Nos meses que antecederam a realização da prova, a posição do Ministério da Educação e do Inep foi a mesma: o Enem deveria ser mantido e não seria adiado de novo, mesmo com a alta no número de casos e mortes pela covid-19 em todo o Brasil.
Na terça-feira (12), a Justiça Federal de São Paulo rejeitou o pedido da DPU (Defensoria Pública da União) para postergar o exame. A juíza Maria Claudia Gonçalves Cucio defendeu a decisão afirmando que o adiamento causaria “certamente prejuízos financeiros” e prejudicaria a formação acadêmica dos participantes. A defensoria recorreu, mas o tribunal manteve a decisão.
Na sexta-feira (15), vereadores protocolaram ações nas capitais São Paulo, Rio de Janeiro, Belo Horizonte, Florianópolis, Fortaleza, Salvador, Aracaju e Recife pedindo o adiamento da prova até que fossem “garantidas condições sanitárias adequadas e seguras para não alavancar o contágio pelo novo coronavírus em seus municípios e regiões”.
No Distrito Federal, o Ministério Público Federal enviou ofício ao Ministério da Educação e ao Inep na quinta-feira (14) pedindo para que os órgãos avaliem a alteração das datas do exame na capital. Nenhuma dessas iniciativas obteve êxito.
O aumento na desigualdade da educação foi singular em 2020, ano marcado pela defasagem educacional causada pela pandemia. Cerca de 48 milhões de estudantes foram obrigados a estudar em casa, sendo que 81% deles são de escolas públicas.

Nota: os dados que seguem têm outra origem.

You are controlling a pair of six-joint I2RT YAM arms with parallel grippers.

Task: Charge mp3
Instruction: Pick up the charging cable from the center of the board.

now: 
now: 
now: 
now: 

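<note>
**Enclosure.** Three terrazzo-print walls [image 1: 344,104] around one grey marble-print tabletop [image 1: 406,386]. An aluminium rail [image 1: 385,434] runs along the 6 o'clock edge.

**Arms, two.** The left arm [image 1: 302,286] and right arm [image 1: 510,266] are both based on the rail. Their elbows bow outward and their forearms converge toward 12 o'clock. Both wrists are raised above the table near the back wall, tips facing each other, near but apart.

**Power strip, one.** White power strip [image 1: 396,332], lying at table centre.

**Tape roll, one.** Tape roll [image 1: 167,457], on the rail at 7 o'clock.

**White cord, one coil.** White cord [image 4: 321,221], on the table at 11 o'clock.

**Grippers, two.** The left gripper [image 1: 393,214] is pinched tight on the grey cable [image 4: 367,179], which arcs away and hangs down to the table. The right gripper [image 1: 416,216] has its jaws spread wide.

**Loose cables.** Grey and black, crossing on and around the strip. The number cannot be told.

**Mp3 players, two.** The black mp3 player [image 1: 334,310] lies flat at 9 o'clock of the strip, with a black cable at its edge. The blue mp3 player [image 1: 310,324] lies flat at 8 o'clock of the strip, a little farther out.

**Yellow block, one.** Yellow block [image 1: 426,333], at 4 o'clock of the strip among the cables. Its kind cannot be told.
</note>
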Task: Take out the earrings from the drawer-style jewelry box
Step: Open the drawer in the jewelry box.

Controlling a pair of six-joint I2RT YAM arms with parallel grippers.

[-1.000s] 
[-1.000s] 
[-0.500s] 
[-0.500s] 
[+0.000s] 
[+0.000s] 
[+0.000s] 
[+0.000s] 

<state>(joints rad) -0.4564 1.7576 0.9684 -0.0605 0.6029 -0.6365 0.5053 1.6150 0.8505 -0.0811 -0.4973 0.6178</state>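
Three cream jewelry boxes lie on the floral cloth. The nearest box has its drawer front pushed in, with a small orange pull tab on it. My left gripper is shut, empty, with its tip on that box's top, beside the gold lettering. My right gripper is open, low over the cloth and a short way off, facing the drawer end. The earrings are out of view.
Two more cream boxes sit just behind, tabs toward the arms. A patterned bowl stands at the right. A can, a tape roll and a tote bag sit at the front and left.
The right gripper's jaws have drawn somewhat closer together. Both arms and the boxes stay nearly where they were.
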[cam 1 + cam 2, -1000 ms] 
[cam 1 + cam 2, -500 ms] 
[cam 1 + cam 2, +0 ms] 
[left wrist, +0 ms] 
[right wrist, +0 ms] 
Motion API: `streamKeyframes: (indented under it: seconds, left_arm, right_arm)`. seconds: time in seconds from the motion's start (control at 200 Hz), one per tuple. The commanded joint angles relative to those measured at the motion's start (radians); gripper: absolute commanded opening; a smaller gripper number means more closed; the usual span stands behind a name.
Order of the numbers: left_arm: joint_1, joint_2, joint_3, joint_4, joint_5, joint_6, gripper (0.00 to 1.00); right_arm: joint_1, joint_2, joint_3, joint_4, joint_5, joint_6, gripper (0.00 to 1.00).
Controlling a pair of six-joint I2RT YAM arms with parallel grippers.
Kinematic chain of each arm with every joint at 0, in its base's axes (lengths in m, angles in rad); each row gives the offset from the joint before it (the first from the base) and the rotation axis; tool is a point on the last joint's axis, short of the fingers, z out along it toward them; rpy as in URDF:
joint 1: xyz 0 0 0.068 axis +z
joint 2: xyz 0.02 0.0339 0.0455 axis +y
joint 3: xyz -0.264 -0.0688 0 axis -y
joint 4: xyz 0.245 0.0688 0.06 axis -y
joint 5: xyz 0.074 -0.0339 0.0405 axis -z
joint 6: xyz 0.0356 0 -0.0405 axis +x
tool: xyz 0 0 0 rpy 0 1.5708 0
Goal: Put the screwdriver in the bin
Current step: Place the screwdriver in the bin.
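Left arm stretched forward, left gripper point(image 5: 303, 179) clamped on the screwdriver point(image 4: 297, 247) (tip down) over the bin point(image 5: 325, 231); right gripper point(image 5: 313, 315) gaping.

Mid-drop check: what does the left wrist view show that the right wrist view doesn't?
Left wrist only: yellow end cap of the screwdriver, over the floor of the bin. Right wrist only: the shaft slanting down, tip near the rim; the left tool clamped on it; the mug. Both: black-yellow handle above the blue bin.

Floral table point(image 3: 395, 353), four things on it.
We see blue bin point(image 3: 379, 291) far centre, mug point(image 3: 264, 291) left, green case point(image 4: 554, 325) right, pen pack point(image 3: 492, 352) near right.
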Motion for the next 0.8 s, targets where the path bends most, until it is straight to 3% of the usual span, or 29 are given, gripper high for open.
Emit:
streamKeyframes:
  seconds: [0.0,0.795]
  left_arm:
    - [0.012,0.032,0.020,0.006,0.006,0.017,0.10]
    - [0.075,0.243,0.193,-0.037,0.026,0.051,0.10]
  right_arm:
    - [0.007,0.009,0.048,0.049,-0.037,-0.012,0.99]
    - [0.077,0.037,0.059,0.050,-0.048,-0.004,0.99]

A desigualdade de acesso à internet fez com que parte desses alunos não conseguissem acompanhar as aulas oferecidas a distância.
No documento em que pedia o adiamento do Enem, a Defensoria Pública da União ressaltou que o exame existe para reduzir a desigualdade do acesso ao ensino superior e não pode servir para ampliar essa desigualdade.
O Ministério da Educação, no entanto, afirmou que um novo adiamento poderia prejudicar o calendário letivo das faculdades e os candidatos que se preparam durante o ano todo.
No domingo (17), o Enem aplicou a prova que avalia o conhecimento dos inscritos em linguagens e ciências humanas, além de propor a elaboração de uma redação argumentativa.
A redação teve como tema “o estigma associado às doenças mentais na sociedade brasileira” . A partir dessa proposta e de textos de apoio, os candidatos precisavam criar um texto defendendo um ponto de vista dentro da discussão.
Na prova de múltipla escolha, o Enem apresentou questões sobre temas como a Revolução Francesa, a independência dos Estados Unidos e as reformas macroeconômicas do governo de Fernando Henrique Cardoso.
No dia 24 de janeiro, o Enem vai avaliar o conhecimento dos candidatos em matemática e outras ciências da natureza.